# PROBLEM REQUIREMENTS
Can you write out every line from the start of the records below through the line containing "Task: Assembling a", leaving out any pictures?

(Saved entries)

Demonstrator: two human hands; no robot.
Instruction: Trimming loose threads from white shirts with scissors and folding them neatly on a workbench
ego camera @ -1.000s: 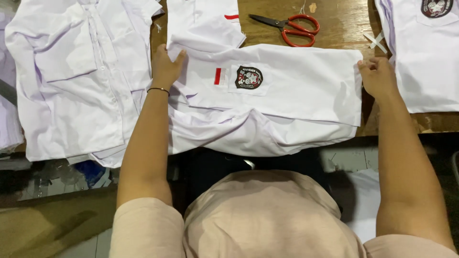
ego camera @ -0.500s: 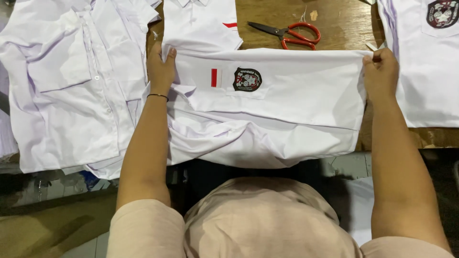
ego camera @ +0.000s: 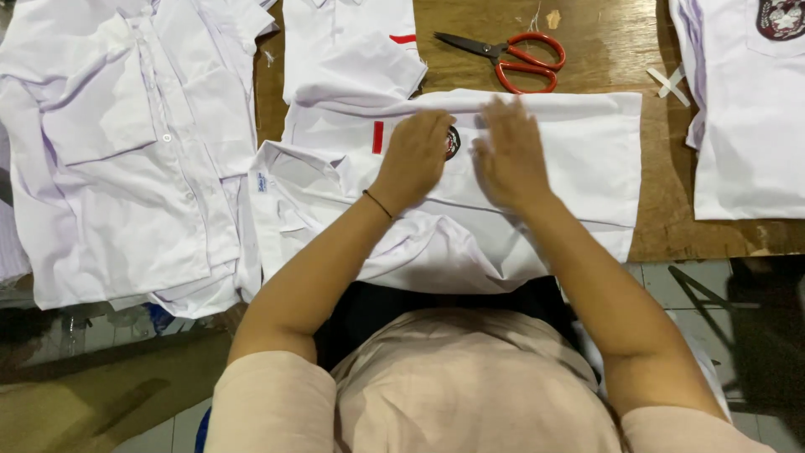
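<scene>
A folded white shirt (ego camera: 570, 159) with a small red tag and a dark round badge lies on the wooden table in front of me. My left hand (ego camera: 415, 159) rests flat on it, partly covering the badge. My right hand (ego camera: 510, 155) lies flat beside it, fingers together, pressing the cloth. Both hands sit close together at the middle of the shirt and hold nothing.
Red-handled scissors (ego camera: 516, 57) lie just beyond the shirt. A pile of white shirts (ego camera: 126, 151) covers the left of the table (ego camera: 620, 50). Another folded white shirt (ego camera: 352, 50) sits behind, and one with a badge (ego camera: 746, 117) lies at the right edge.
My hands left the shirt's two side edges and came together at its middle, now lying flat on the cloth. The view has shifted slightly.
</scene>
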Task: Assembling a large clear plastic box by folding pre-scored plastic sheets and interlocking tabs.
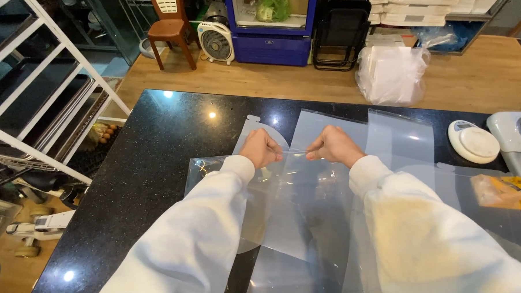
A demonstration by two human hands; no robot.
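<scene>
Across the black stone table (151, 167) lay everything else, so places are told from it. Beyond its far edge a wooden floor ran back to a blue glass-fronted cooler (270, 25), with a white fan (215, 41) and a brown chair (172, 28) to the cooler's left and a black folded chair (340, 28) to its right. Off the table's left side stood a white rack of dark trays (33, 96). Beyond the far right edge sat a bulging clear bag (392, 74). On the table itself, clear plastic sheets (399, 139) lay spread over the middle and right. At its right end rested a small white scale (474, 141), and nearer, an orange packet (501, 191).

Above the table's middle, both white-sleeved arms reached forward. The left hand (261, 147) and the right hand (332, 147) were close together, each with fingers curled shut, pinching the top edge of one clear plastic bag (300, 203) — it was held up between them, just over the sheets.
</scene>
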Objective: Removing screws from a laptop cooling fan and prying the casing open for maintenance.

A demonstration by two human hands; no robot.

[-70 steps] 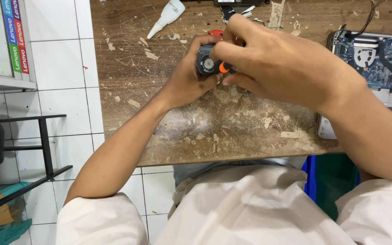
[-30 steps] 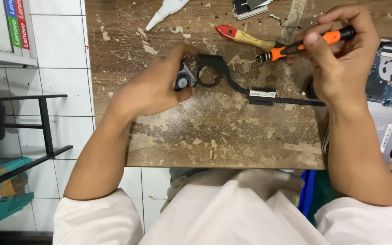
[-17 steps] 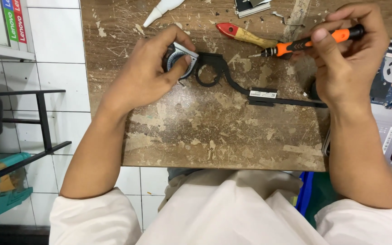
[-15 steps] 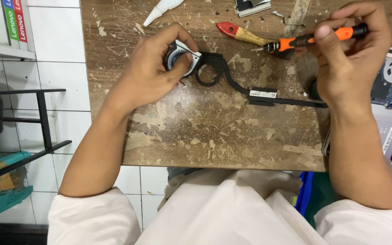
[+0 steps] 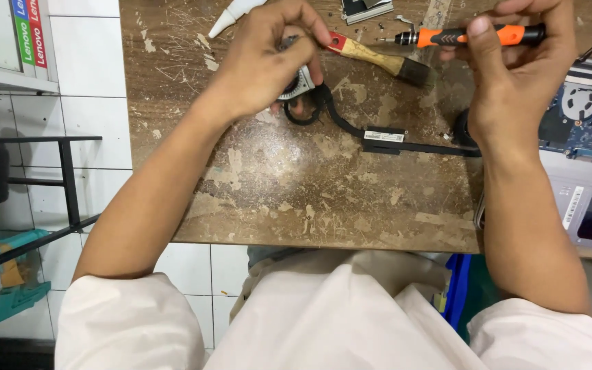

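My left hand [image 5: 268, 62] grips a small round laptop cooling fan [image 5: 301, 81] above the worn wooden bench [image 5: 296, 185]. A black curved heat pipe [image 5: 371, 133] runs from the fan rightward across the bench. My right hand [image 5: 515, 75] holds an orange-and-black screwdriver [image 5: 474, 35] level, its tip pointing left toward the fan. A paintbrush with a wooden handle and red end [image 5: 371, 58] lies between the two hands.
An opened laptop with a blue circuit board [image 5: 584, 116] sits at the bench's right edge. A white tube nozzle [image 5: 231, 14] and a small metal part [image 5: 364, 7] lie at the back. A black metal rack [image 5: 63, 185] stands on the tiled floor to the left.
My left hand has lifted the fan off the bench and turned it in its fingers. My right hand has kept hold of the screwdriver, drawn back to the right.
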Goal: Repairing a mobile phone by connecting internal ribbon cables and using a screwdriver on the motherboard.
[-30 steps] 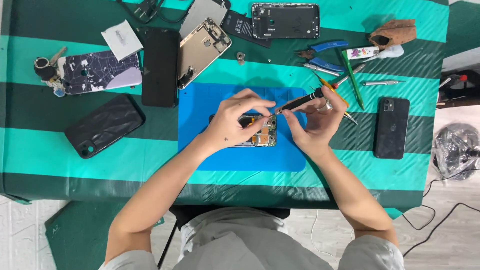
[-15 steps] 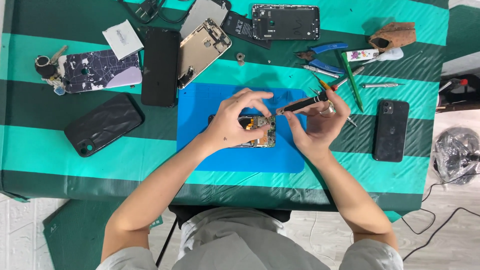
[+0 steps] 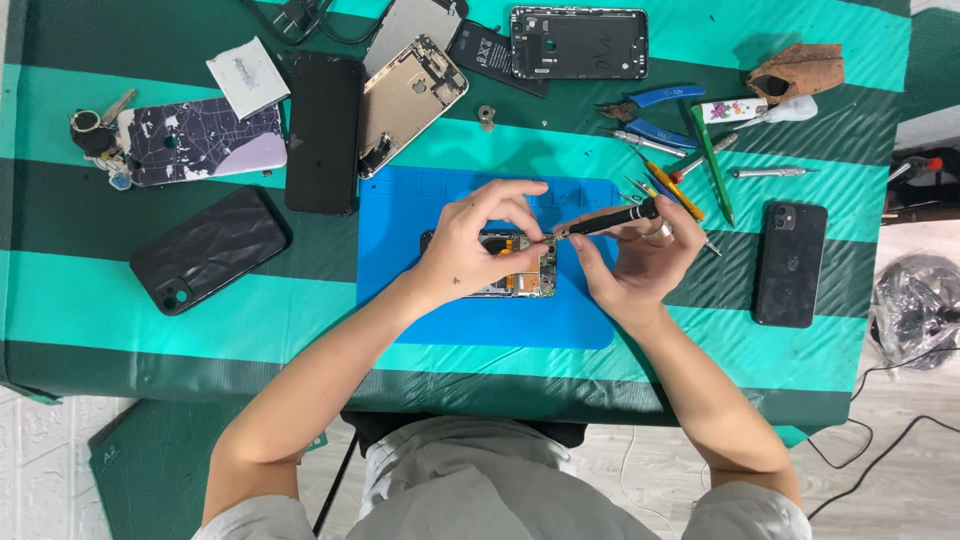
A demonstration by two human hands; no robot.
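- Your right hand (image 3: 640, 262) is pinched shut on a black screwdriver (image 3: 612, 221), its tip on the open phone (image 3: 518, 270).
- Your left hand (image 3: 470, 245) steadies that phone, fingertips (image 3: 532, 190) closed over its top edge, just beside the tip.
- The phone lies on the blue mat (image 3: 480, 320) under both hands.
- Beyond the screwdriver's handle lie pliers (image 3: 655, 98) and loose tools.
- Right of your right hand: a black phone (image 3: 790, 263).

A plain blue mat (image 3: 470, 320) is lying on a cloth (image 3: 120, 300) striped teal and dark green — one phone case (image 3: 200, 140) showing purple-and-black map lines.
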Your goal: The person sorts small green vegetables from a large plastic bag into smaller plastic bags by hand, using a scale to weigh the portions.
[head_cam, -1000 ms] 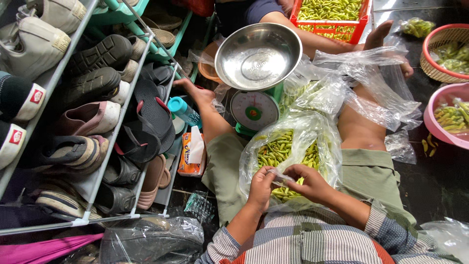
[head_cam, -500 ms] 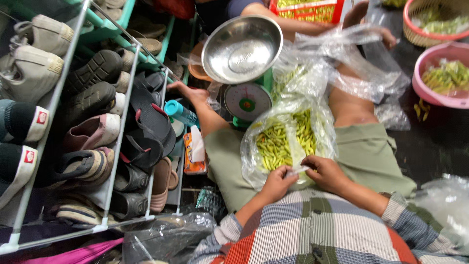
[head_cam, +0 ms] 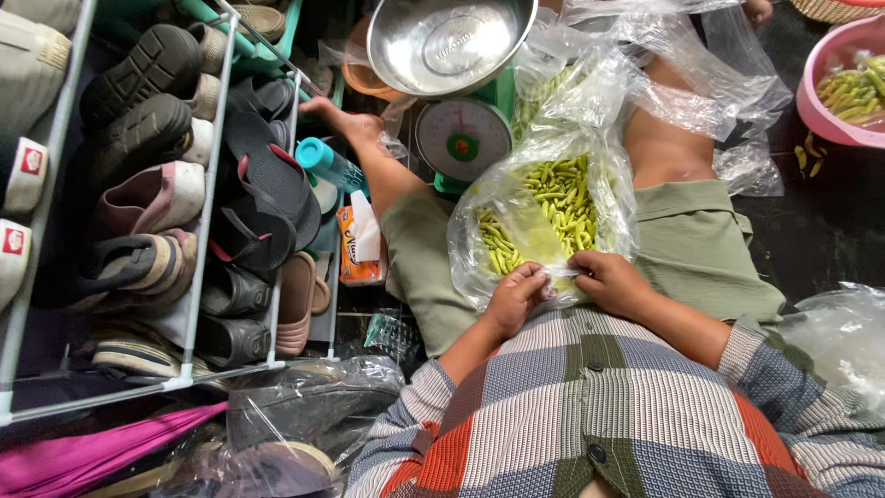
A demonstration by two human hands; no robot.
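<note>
Green chillies (head_cam: 553, 207) fill a soft, slippery plastic bag (head_cam: 502, 207) lying on the person's lap, where the left hand (head_cam: 516, 297) and right hand (head_cam: 613, 281) pinch its mouth, probably the best hold since the limp film sags.

We see a thin, shiny, crinkly plastic bag (head_cam: 544, 212) and a smooth, shiny metal bowl (head_cam: 447, 41). Our shirt (head_cam: 599, 406) is soft cloth, and the pink tub (head_cam: 825, 97) is smooth plastic.
</note>
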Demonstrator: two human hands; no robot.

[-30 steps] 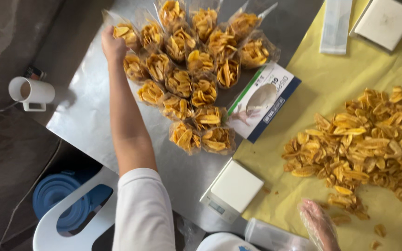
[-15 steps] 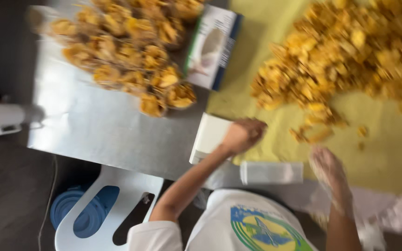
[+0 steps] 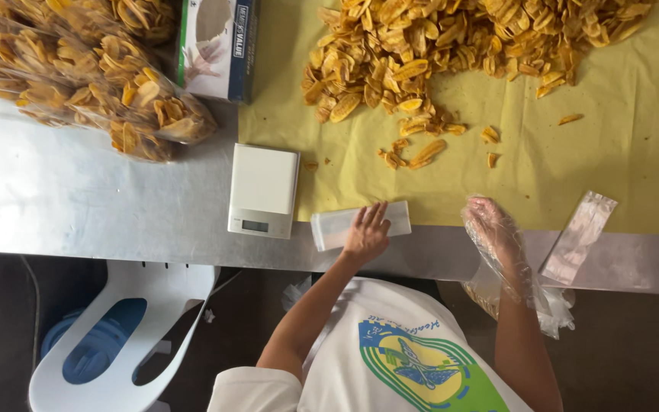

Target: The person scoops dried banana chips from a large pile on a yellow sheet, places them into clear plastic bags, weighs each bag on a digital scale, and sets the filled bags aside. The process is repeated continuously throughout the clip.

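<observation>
My left hand (image 3: 366,233) rests bare on a stack of empty clear bags (image 3: 337,227) at the front edge of the steel table (image 3: 78,206), its fingers spread on top. My right hand (image 3: 491,227) wears a loose clear plastic glove and lies flat on the yellow paper sheet (image 3: 619,152), holding nothing. A small white scale (image 3: 263,189) stands just left of the bag stack. A big heap of fried banana chips (image 3: 459,46) lies on the yellow sheet beyond both hands, with a few loose chips (image 3: 421,152) nearer.
Filled clear bags of chips (image 3: 93,69) pile up at the far left of the table, beside a cardboard box (image 3: 216,47). One empty clear bag (image 3: 580,235) lies at the right table edge. A white plastic chair (image 3: 116,336) stands below the table at left.
My left hand has come back from the pile of filled bags to the stack of empty bags by the scale. The view has shifted closer to the table's front edge.
</observation>
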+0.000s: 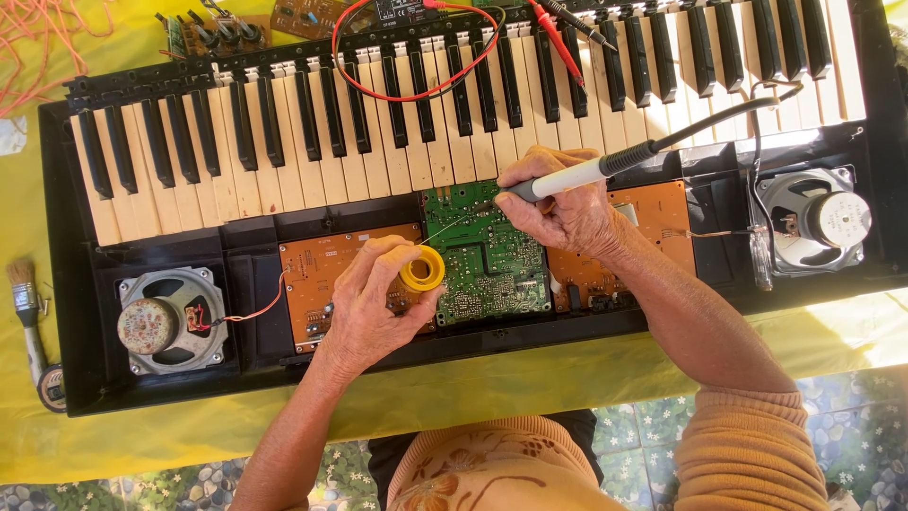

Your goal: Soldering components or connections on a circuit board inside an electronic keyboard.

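While curled around a small yellow plastic spool of solder wire [422, 270], left hand [369, 308] resting over the orange-brown printed circuit board [322, 284] in the opened black keyboard casing [71, 312]. Fingers [378, 254] closed on the spool, thumb against its lower rim, with a thin strand of solder running up and to the right from it toward the green circuit board [487, 265]. Just right of those fingers, right hand [558, 208] wrapped in a pen grip around a grey-handled soldering iron [577, 175], fingers shut on the handle, tip pointing down-left and meeting the strand at the top edge of the green board (contact with the board itself too small to tell). From the iron's black rear end, a black cable [728, 114] leading away up and to the right across the row of cream and black piano keys [378, 142]. Under the right wrist, a second orange-brown board [662, 213]. Well to the left of the left hand, a round grey loudspeaker with red wire [170, 322]; well to the right of the right hand, a second round speaker [813, 222]. Beyond the fingers, above the keys, red meter leads [416, 90] looped over the keys. At the far left on the yellow cloth-covered counter [142, 440], a small wooden-handled paintbrush [24, 293].
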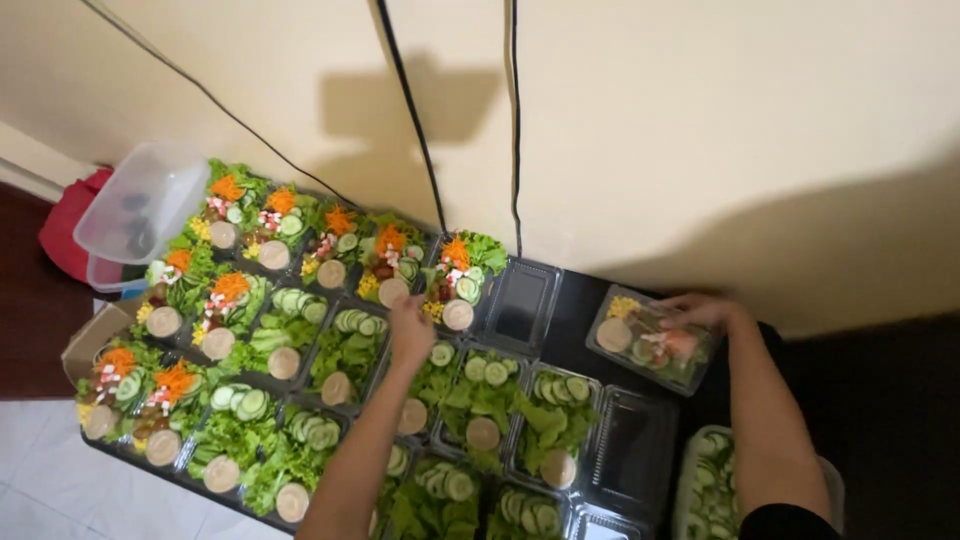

# WRITTEN RESPONSE
Demonstrator: two human hands; no robot.
Instruction: Trimming loose threads from white shirts with scissors and folding them neatly on a workbench
ego camera @ -1.000s: 
ego camera @ -0.500s: 
ego camera @ +0.000s: 
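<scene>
A folded white shirt (ego camera: 570, 159) with a small red tag and a dark round badge lies on the wooden table in front of me. My left hand (ego camera: 415, 159) rests flat on it, partly covering the badge. My right hand (ego camera: 510, 155) lies flat beside it, fingers together, pressing the cloth. Both hands sit close together at the middle of the shirt and hold nothing.
Red-handled scissors (ego camera: 516, 57) lie just beyond the shirt. A pile of white shirts (ego camera: 126, 151) covers the left of the table (ego camera: 620, 50). Another folded white shirt (ego camera: 352, 50) sits behind, and one with a badge (ego camera: 746, 117) lies at the right edge.
My hands left the shirt's two side edges and came together at its middle, now lying flat on the cloth. The view has shifted slightly.
</scene>
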Task: Assembling a large clear plastic box by folding pre-scored plastic sheets and interlocking tabs.

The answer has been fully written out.